02 fevereiro, 2008

Dor - fantasma num país mutilado

«Kavaleka é a aldeia com maior concentração de mutilados por metro quadrado no mundo. A dor-fantasma acontece a quem sofreu uma amputação de um membro e continua a «sentir» dores ou comichões na perna, mão ou braço amputados.

Dois técnicos franceses foram apresentados por um elemento da UCAH a uma multidão de mutilados, no fim de uma sessão de esclarecimento sobre a desmobilização dos mais de dois mil amputados de Kavaleka. Os mutilados ouviram o jovem casal elaborar sobre aquilo que a maior parte deles sentia. Falaram francês, mas havia um tradutor fluente, saído de uma das escolas de línguas que a UNITA instalou nesta imporvável província.

Os mutilados viram então a máquina mágica: uma caixa que fornece corrente a electródos que, por sua vez, ligados às ramificações nervosas da parte amputada, neutralizam a dor-fantasma. Todos os interessados foram convidados a estar presentes na manhã seguinte, às 8h00, para receber os choques abençoados no coto. Uma fila enorme formar-se-ia muito antes dessa hora e a equipa francesa passou três dias a aplicar o tratamento e a ensinar a máquina.

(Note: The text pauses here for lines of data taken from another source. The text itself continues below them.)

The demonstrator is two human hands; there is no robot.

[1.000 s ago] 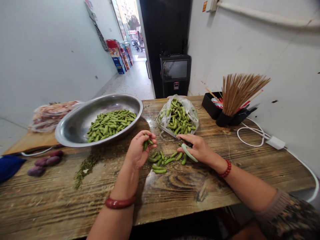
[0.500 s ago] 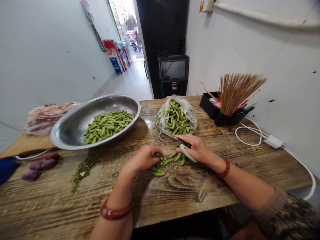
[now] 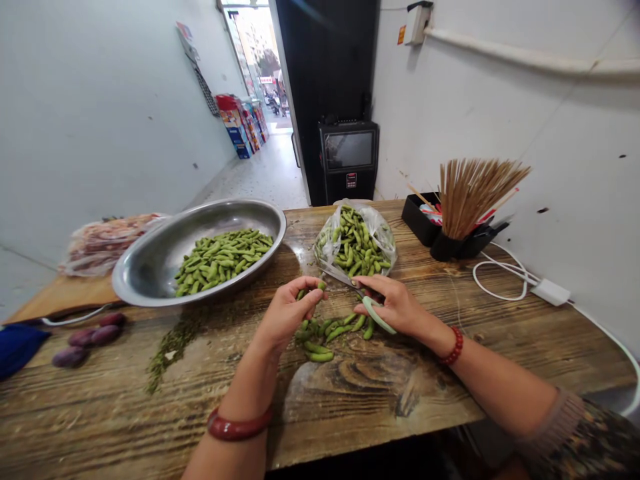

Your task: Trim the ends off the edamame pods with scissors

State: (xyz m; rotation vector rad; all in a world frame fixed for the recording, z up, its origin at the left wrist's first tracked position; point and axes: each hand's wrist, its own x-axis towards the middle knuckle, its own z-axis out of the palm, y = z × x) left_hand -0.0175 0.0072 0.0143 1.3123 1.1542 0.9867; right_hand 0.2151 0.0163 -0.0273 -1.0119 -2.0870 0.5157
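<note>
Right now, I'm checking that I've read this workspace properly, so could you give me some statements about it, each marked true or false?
1. The right hand holds scissors with pale green handles. True.
2. The left hand is empty. False: it holds at least one green pod.
3. A heap of pods lies in the metal basin. True.
4. In the picture, the open bag of pods is left of the basin. False: it is to the right.
5. A red beaded bracelet is on the right wrist. True.
6. The bundle of sticks lies flat. False: it stands on end in a black holder.
</note>
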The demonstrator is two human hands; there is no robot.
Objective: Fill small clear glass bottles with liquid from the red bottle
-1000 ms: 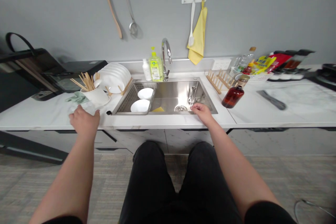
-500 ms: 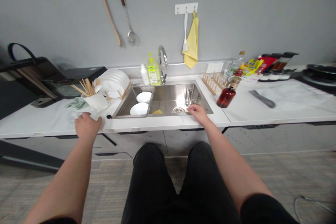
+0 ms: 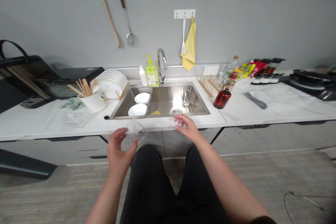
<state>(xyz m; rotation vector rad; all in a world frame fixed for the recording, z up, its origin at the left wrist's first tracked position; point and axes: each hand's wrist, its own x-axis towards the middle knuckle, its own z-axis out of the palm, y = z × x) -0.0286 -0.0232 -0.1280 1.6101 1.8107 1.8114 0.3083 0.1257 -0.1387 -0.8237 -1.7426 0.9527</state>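
Observation:
My left hand (image 3: 119,148) is in front of the counter's edge, its thumb and fingers curved round a crumpled piece of clear thin plastic (image 3: 135,128). Whether this plastic is a bag or a glove I cannot make out. My right hand (image 3: 187,127) is before the sink's front rim, fingers slightly bent and apart, with nothing in it. Behind both hands is the steel sink (image 3: 168,96), with white bowls (image 3: 137,110) in a wire basket at its left. Another flat clear plastic piece (image 3: 76,119) lies on the counter at the left.
Left of the sink stand a white mug (image 3: 95,103) of chopsticks, racked white plates (image 3: 111,82) and a green cloth (image 3: 72,104). Dish soap (image 3: 151,74) and the faucet (image 3: 162,64) are behind it. A brown bottle (image 3: 222,98) and wooden rack (image 3: 207,84) stand to the right.
My left hand has left the counter beside the mug and moved right and nearer me, carrying clear plastic. My right hand has drawn back left from the sink, its fingers spreading.

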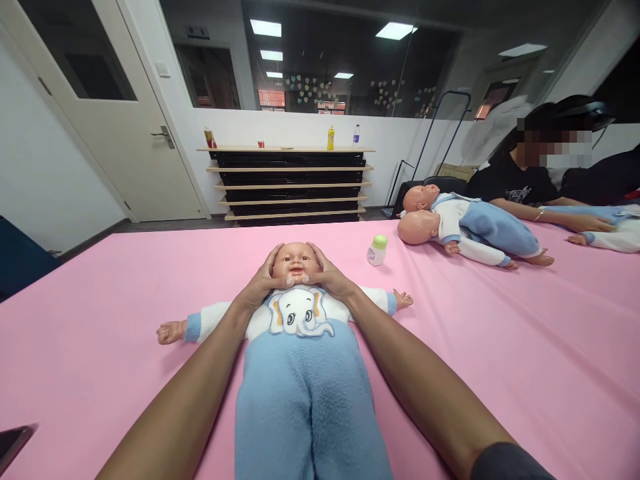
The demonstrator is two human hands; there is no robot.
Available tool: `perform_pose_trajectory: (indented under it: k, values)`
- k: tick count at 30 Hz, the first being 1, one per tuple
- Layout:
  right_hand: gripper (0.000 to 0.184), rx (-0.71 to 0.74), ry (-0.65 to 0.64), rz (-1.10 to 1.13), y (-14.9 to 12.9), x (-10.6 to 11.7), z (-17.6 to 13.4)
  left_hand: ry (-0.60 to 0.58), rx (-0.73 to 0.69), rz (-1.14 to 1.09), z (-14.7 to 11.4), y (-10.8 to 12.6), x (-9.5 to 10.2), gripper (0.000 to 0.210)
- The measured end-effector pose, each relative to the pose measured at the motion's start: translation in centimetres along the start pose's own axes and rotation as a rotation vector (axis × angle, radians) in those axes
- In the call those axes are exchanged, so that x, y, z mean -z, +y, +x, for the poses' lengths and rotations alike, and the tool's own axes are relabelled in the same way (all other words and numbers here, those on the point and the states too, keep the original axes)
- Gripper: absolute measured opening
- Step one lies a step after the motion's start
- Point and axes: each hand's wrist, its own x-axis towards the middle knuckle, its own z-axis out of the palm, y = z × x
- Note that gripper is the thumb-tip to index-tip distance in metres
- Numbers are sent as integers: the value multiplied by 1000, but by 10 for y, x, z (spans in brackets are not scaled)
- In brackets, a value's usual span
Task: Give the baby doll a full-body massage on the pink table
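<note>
A baby doll (pixel 305 387) in a white and blue suit with an elephant on the chest lies on its back, arms spread, in the head view. My left hand (pixel 263 280) is wrapped round one side of its head, the thumb across the chin. On the other side of the head, my right hand (pixel 333 275) mirrors it, its thumb also at the chin. Both palms touch the doll's cheeks, and the fingers reach behind its ears. To the right of the head stands a white bottle (pixel 377 252) with a green cap.
A pink sheet (pixel 125 280) covers the table. At right lie more dolls (pixel 480 227), with a person (pixel 525 173) handling another doll behind them. A dark flat device (pixel 14 445) rests at the lower left edge. Stacked shelves (pixel 295 187) stand against the wall.
</note>
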Motion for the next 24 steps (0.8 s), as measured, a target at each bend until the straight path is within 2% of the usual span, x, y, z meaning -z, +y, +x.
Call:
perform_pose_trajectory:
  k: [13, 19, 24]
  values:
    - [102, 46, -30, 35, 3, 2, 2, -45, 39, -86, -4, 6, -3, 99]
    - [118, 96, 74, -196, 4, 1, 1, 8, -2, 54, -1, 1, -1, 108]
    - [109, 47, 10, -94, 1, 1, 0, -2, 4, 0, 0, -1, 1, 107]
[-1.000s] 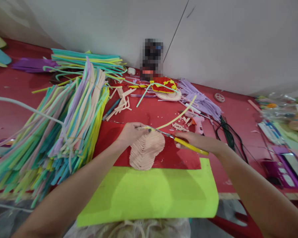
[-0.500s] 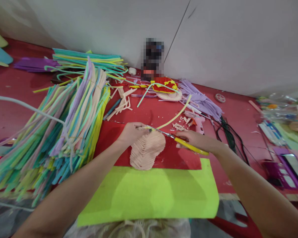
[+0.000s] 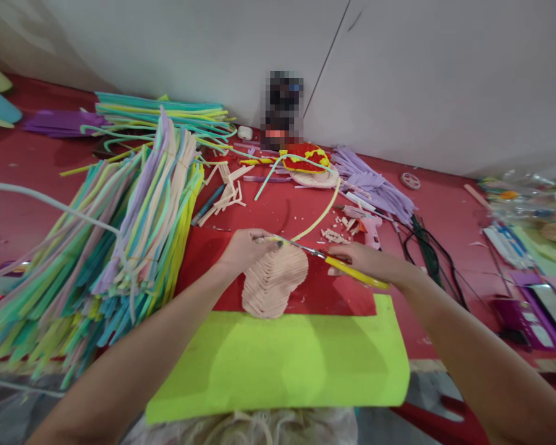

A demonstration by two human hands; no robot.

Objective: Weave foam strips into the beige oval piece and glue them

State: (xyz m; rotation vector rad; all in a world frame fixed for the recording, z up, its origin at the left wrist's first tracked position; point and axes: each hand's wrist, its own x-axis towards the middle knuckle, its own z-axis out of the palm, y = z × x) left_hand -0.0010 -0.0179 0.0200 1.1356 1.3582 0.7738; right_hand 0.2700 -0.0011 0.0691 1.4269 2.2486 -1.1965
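Observation:
My left hand [image 3: 252,247] pinches the near end of a pale yellow pipe cleaner [image 3: 323,213], which curves away to the upper right. In my right hand [image 3: 352,256] are yellow-handled scissors [image 3: 358,273]. Their metal blades point left and lie at the pipe cleaner, close to my left fingertips. Whether the blades are closed on it I cannot tell. Just below my hands lies a beige, heart-like piece made of pipe cleaners in slanted rows [image 3: 271,284]. It rests on a red sheet [image 3: 343,303], its lower tip by a lime-green sheet [image 3: 278,364].
Bundles of coloured pipe cleaners [image 3: 139,210] fill the left side. Lilac pipe cleaners [image 3: 375,185], a pink glue gun [image 3: 370,228] and beige offcuts [image 3: 336,236] lie to the right. A red-and-yellow piece [image 3: 306,159] lies at the back. A white cable [image 3: 50,201] crosses the left.
The far end of the yellow pipe cleaner has swung left and bends more toward the back pieces. Both hands and the scissors stay almost where they were.

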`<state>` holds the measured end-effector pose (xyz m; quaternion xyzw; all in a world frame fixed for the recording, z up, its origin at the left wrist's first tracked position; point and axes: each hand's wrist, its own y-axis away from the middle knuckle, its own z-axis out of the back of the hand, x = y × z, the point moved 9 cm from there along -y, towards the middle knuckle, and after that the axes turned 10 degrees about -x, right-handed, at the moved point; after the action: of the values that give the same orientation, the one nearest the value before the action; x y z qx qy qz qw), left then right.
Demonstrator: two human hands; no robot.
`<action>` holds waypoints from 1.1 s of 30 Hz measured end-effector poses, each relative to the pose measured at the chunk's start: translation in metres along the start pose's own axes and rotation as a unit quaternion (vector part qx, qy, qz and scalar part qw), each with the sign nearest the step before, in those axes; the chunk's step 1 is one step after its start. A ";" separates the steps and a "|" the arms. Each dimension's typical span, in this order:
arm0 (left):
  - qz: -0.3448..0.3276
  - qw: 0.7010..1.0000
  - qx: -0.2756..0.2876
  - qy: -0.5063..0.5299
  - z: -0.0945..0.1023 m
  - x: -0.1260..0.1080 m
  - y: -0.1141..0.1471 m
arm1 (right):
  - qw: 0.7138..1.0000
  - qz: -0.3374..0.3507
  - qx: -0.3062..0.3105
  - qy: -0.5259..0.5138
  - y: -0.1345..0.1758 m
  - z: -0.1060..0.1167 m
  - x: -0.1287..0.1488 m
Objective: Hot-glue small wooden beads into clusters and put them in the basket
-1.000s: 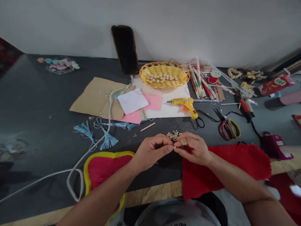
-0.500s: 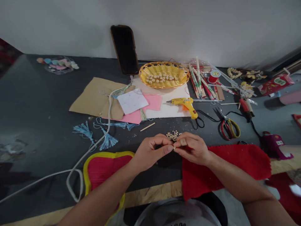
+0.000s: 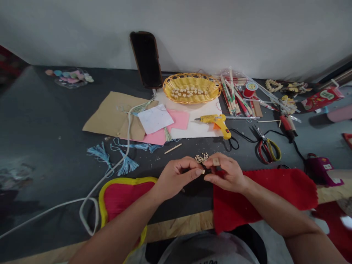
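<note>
Between thumb and forefinger, my left hand pinches a tiny pale piece that looks like a small bead cluster. My right hand faces it with thumb and forefinger parted, no object visible between them; a tan wrap circles one finger. Just beyond the fingertips lies a loose heap of small pale wooden beads, partly hidden by my hands. Farther back, a yellow woven basket holds several little flower-like bead clusters.
A yellow glue gun and red-and-yellow scissors lie at right. A white cable crosses blue tassels at left. Red felt lies under my right forearm. A phone leans on the wall.
My right thumb and forefinger have parted and drawn back from the pale piece. My left hand keeps its pinch in nearly the same place.
</note>
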<state>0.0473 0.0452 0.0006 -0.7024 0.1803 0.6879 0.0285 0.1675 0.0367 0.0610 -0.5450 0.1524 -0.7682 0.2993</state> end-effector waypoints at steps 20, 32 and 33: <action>0.064 0.962 -0.179 0.199 0.036 0.012 -0.014 | 0.961 -0.109 -0.074 0.243 0.028 0.088 -0.015; 0.059 0.952 -0.174 0.243 0.040 0.019 -0.017 | 0.923 -0.179 -0.031 0.338 0.019 0.108 -0.049; 0.058 0.953 -0.175 0.242 0.040 0.018 -0.018 | 0.919 -0.184 -0.013 0.349 0.012 0.106 -0.055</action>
<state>0.0142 0.0692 -0.0229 -0.8301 0.0993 0.5185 -0.1794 0.2817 0.0713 0.0510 -0.2644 0.1539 -0.9492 0.0733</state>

Setecentos deficientes aplaudiram os terapeutas em ovação quando o aparelho foi exibido.

Júbilio num país mutilado: os fantasmas da dor desaparecerão; basta uma máquina, que vem de fora para ficar e só precisa de pilhas para funcionar.» p. 52 e 53

Nunca fui a África. Sobre África sei muito pouco. Sei o que vejo na televisão e o que leio nos jornais. Mas ao ler este excerto, procurei imaginar como será a vida em Kavaleka. Dor. Tristeza. Fome. Falta de esperança no futuro. Não consigo imaginar felicidade, alegria, vontade de crescer...

Em que é que acreditarão estes jovens mutilados? Será que conseguem esquecer os fantamas de um país onde tudo falta? Ou nem sequer isso lhe podemos pedir?